- Participating broadcaster: ARD – Hessischer Rundfunk (HR)
- Country: Germany
- Selection process: Ein Lied für Amsterdam
- Selection date: 16 February 1970

Competing entry
- Song: "Wunder gibt es immer wieder"
- Artist: Katja Ebstein
- Songwriters: Christian Bruhn; Günter Loose;

Placement
- Final result: 3rd, 12 points

Participation chronology

= Germany in the Eurovision Song Contest 1970 =

Germany was represented at the Eurovision Song Contest 1970 with the song "Wunder gibt es immer wieder", composed by Christian Bruhn, with lyrics by Günter Loose, and performed by Katja Ebstein. The German participating broadcaster on behalf of ARD, Hessischer Rundfunk (HR), selected its entry through a national final. This was the first of Ebstein's three appearances for Germany at Eurovision; she returned in and .

==Before Eurovision==

===Ein Lied für Amsterdam===
The final was held at the TV studios in Frankfurt, hosted by Marie-Louise Steinbauer. Six songs took part and were voted on in two stages by a 7-member jury.
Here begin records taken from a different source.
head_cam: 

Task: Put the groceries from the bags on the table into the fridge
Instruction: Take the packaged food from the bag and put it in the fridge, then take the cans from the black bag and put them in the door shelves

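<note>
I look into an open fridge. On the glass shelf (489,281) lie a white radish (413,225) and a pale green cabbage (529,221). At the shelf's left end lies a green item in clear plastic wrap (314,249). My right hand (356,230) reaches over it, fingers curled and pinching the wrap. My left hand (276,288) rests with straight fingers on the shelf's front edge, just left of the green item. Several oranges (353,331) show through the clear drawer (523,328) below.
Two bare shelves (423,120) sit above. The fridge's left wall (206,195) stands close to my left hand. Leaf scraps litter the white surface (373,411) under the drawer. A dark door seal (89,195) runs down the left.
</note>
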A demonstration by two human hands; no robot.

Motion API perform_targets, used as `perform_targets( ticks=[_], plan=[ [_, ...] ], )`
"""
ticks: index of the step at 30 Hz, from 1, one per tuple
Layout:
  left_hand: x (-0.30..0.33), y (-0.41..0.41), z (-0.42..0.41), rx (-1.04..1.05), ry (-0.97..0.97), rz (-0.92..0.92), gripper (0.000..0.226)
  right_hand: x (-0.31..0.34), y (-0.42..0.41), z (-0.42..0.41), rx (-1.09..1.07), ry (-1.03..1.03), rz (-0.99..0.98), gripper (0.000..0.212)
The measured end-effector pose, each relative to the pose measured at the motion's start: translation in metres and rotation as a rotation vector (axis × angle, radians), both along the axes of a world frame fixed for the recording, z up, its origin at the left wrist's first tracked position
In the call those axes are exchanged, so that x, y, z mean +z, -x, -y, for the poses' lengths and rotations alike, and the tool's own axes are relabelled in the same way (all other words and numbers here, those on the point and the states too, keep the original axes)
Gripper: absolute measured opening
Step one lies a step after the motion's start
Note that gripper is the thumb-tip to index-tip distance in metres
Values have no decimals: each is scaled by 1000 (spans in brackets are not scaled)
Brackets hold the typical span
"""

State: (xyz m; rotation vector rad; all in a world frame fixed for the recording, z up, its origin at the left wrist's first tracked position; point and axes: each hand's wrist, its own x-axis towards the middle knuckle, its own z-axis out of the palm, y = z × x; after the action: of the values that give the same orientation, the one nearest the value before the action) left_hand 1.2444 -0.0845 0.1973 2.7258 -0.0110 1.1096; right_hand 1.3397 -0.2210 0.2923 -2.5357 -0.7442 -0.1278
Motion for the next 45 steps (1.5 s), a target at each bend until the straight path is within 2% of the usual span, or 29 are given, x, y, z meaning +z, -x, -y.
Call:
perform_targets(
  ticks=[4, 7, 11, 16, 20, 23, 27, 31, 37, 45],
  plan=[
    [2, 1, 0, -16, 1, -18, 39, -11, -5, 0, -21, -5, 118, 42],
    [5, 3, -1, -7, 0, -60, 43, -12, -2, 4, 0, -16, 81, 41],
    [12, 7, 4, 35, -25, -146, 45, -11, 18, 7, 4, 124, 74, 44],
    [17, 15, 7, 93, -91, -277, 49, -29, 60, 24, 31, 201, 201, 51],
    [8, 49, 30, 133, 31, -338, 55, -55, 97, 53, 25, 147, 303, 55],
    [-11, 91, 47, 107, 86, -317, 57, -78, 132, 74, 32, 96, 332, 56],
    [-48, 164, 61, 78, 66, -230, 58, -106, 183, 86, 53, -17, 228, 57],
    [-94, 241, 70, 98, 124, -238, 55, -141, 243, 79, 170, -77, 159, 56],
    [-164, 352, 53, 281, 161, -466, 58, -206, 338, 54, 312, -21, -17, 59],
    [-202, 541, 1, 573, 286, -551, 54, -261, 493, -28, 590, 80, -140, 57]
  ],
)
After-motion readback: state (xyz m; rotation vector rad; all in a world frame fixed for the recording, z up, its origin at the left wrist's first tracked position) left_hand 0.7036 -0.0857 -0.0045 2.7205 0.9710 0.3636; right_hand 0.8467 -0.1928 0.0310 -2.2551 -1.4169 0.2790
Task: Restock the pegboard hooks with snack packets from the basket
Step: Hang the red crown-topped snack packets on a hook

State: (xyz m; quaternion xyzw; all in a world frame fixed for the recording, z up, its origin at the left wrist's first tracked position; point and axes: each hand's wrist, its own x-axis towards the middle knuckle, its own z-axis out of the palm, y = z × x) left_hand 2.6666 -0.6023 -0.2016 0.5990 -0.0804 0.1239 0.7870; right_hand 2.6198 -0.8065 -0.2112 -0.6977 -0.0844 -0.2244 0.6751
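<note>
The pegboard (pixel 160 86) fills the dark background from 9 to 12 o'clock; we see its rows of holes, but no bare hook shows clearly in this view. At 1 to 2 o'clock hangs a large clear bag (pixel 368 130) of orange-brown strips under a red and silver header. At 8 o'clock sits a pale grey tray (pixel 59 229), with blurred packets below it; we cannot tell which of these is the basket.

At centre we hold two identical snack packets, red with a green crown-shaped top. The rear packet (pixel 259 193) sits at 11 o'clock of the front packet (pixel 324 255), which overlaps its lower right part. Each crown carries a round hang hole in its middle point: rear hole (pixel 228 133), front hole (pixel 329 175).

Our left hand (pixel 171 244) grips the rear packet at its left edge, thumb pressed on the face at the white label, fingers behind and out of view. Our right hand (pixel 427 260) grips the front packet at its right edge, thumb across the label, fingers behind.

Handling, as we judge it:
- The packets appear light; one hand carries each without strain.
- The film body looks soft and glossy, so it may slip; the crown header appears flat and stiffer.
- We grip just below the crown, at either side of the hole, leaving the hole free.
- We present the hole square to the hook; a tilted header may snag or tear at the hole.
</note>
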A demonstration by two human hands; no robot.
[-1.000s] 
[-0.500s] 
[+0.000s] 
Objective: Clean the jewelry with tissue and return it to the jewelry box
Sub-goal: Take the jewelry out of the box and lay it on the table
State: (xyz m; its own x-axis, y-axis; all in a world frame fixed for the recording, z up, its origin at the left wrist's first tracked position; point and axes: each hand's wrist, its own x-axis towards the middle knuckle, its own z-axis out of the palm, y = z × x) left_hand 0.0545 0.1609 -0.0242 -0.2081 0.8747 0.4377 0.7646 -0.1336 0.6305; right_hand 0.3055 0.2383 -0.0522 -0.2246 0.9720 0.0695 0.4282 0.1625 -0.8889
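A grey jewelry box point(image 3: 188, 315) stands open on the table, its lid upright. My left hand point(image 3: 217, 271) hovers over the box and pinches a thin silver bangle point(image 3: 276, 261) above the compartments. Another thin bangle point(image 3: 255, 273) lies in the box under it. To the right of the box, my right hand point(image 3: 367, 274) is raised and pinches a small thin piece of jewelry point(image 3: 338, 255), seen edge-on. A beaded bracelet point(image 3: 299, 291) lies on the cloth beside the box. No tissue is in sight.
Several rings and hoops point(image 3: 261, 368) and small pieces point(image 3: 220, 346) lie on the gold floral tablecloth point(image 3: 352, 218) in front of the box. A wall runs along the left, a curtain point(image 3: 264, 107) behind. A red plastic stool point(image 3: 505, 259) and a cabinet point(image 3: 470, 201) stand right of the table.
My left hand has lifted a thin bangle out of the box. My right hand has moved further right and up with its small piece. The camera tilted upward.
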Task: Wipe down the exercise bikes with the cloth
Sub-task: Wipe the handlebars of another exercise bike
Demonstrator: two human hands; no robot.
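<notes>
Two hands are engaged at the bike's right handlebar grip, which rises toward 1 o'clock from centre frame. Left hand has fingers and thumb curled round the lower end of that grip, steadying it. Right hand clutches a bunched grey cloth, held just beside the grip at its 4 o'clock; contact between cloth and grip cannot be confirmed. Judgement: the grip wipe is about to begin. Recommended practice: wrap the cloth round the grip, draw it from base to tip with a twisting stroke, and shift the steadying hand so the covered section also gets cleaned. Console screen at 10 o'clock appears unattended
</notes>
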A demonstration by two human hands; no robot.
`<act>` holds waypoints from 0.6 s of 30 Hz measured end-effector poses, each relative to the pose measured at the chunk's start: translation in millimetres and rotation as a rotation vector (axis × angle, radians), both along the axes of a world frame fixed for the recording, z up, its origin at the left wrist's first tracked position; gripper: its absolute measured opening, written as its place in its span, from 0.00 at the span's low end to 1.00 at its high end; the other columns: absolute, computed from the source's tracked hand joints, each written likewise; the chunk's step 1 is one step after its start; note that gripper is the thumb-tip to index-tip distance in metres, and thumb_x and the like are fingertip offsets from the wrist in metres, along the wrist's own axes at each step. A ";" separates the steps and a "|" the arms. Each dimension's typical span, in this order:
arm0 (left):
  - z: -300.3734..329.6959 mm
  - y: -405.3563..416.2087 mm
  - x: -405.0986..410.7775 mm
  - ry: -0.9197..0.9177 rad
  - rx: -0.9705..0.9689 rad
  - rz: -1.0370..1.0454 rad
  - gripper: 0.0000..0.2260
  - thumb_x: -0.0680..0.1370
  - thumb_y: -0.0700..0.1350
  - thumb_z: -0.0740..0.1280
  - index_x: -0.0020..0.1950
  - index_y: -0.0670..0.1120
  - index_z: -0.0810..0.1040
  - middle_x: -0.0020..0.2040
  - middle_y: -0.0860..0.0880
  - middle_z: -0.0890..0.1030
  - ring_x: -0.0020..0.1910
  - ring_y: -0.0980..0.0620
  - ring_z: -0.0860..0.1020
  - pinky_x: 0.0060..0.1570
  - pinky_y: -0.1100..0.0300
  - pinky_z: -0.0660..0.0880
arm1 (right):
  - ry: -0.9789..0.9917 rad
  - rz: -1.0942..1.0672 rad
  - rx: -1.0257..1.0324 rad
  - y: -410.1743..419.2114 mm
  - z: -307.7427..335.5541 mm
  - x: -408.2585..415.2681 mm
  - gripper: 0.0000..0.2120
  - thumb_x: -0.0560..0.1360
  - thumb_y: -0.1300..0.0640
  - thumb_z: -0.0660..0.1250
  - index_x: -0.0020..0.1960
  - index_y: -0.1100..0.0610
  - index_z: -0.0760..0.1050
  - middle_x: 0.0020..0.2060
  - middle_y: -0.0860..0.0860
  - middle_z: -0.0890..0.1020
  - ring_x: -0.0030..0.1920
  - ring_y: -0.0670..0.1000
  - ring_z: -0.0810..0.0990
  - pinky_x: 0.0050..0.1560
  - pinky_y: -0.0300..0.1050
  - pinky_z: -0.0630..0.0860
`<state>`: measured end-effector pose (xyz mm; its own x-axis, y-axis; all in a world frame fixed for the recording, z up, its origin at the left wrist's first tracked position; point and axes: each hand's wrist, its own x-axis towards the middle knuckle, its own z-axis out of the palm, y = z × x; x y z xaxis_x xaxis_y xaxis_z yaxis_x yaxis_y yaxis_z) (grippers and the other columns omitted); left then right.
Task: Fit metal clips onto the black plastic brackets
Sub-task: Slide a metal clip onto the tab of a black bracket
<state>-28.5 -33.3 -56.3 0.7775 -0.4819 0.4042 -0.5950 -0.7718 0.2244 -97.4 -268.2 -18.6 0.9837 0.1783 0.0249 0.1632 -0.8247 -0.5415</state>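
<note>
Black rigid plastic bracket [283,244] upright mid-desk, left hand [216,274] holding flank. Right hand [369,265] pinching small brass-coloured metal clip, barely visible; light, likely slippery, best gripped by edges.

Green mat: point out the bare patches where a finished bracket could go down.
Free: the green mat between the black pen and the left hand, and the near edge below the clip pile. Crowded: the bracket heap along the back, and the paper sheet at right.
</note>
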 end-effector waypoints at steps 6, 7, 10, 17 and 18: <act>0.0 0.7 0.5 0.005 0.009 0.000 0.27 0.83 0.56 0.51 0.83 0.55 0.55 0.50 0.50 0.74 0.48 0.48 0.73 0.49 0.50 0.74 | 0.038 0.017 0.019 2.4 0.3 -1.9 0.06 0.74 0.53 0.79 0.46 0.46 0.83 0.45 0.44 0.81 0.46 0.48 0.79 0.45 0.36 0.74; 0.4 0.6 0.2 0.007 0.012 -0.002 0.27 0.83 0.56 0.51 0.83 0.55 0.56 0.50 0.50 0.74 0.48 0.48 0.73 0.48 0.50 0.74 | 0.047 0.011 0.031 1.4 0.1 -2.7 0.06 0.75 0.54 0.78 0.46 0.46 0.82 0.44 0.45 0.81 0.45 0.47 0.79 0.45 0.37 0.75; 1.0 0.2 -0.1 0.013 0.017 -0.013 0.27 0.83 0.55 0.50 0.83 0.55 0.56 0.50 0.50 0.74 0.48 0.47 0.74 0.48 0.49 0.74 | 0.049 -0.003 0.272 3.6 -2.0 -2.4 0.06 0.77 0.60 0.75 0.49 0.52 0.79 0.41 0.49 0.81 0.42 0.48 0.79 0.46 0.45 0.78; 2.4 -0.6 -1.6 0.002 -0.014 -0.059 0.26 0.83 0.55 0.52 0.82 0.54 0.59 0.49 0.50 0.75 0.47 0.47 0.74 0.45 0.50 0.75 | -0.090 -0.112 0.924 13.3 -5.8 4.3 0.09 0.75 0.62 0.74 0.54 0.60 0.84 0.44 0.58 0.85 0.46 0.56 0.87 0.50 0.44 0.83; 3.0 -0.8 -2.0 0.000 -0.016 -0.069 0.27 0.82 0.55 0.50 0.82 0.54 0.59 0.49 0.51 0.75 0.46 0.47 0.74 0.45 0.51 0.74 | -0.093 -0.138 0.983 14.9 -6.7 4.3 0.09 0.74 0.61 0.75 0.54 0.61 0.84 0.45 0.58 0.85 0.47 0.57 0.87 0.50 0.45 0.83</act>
In the first round each judge awarded 1 point to their three favourite songs, and the lowest-scoring three were eliminated. The judges were then asked to award 1 point to their favourite of the three remaining songs, and "Wunder gibt es immer wieder" was the unanimous choice. Other participants included future German representative Mary Roos and three-time performer Kirsti Sparboe.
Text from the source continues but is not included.